By Gene and Katie Hamilton
Before You Begin
Take steps to protect interior surfaces from tools and materials as you work. If the window is located over the tub, put down a few layers of cardboard and cover it with a thick blanket or folded drop cloth.
For this installation, we'll presume you want to replace the old window with a new one of approximately the same size. Don't start removing the old window until you have your glass block window on hand (especially if it is a special order). But before you place your order, remove the interior trim surrounding the existing window and measure the rough opening. You want to be sure that you won't have to make changes to the wall framing unless it's absolutely necessary. If you can't get a glass block window to fit this opening, you may have to order a smaller size rather than enlarge the framing. Keep in mind that rough openings are about an inch or so larger than the actual window, which gives you room to shim and level the window in place.

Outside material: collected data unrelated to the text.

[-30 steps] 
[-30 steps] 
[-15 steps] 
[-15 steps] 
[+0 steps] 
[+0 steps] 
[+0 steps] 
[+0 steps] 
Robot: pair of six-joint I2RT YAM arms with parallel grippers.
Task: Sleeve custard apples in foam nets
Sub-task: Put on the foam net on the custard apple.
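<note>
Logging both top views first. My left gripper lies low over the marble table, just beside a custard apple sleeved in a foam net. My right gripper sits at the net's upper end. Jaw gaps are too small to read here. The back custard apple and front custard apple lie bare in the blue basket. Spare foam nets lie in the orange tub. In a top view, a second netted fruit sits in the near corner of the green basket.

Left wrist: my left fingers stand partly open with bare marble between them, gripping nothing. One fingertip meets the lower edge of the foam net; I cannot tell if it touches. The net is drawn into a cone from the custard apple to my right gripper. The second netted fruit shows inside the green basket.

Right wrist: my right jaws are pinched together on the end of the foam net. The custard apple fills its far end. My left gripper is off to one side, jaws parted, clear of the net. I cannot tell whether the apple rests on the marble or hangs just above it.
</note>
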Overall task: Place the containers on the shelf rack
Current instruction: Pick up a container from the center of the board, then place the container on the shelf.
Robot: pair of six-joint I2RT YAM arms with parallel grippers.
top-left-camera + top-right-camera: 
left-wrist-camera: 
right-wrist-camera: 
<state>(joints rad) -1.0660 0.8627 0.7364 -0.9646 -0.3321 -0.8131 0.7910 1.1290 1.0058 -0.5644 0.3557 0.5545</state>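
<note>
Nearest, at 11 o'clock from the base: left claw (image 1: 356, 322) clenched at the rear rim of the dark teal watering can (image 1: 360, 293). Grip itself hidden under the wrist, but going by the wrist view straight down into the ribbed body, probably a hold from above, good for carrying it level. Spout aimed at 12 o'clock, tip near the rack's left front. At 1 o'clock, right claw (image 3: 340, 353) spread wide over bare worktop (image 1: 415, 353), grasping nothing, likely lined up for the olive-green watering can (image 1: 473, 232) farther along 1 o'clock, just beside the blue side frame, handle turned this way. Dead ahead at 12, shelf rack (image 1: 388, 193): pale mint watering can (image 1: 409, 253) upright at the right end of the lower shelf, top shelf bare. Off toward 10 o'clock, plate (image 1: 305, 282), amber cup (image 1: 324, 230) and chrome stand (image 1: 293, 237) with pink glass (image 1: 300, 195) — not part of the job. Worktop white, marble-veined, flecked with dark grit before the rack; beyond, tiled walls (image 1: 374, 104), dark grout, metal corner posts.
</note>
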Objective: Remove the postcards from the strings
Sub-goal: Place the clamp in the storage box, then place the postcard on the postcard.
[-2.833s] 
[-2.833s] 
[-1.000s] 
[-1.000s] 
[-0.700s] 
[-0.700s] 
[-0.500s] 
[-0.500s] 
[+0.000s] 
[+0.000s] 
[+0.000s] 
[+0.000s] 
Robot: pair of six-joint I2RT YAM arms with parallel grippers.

Step 1 : Prepare the opening
With the interior window molding removed, look in the gap between the jambs and wall framing and find the nails or screws that hold the window in place. Many older windows are nailed through the sides of the jambs into the framing, usually through shims (thin wood shingles, or any material used as spacers to position the window in the opening). You may not see the nails because they were driven through the shims. Split and remove the shims with a chisel, then use a metal-cutting blade to cut through the nails or screws.
(Note: Modern windows are often fastened through an integral flange attached to the exterior edge of the jambs. It may be necessary to remove this type of window by pulling the nails from the outside.)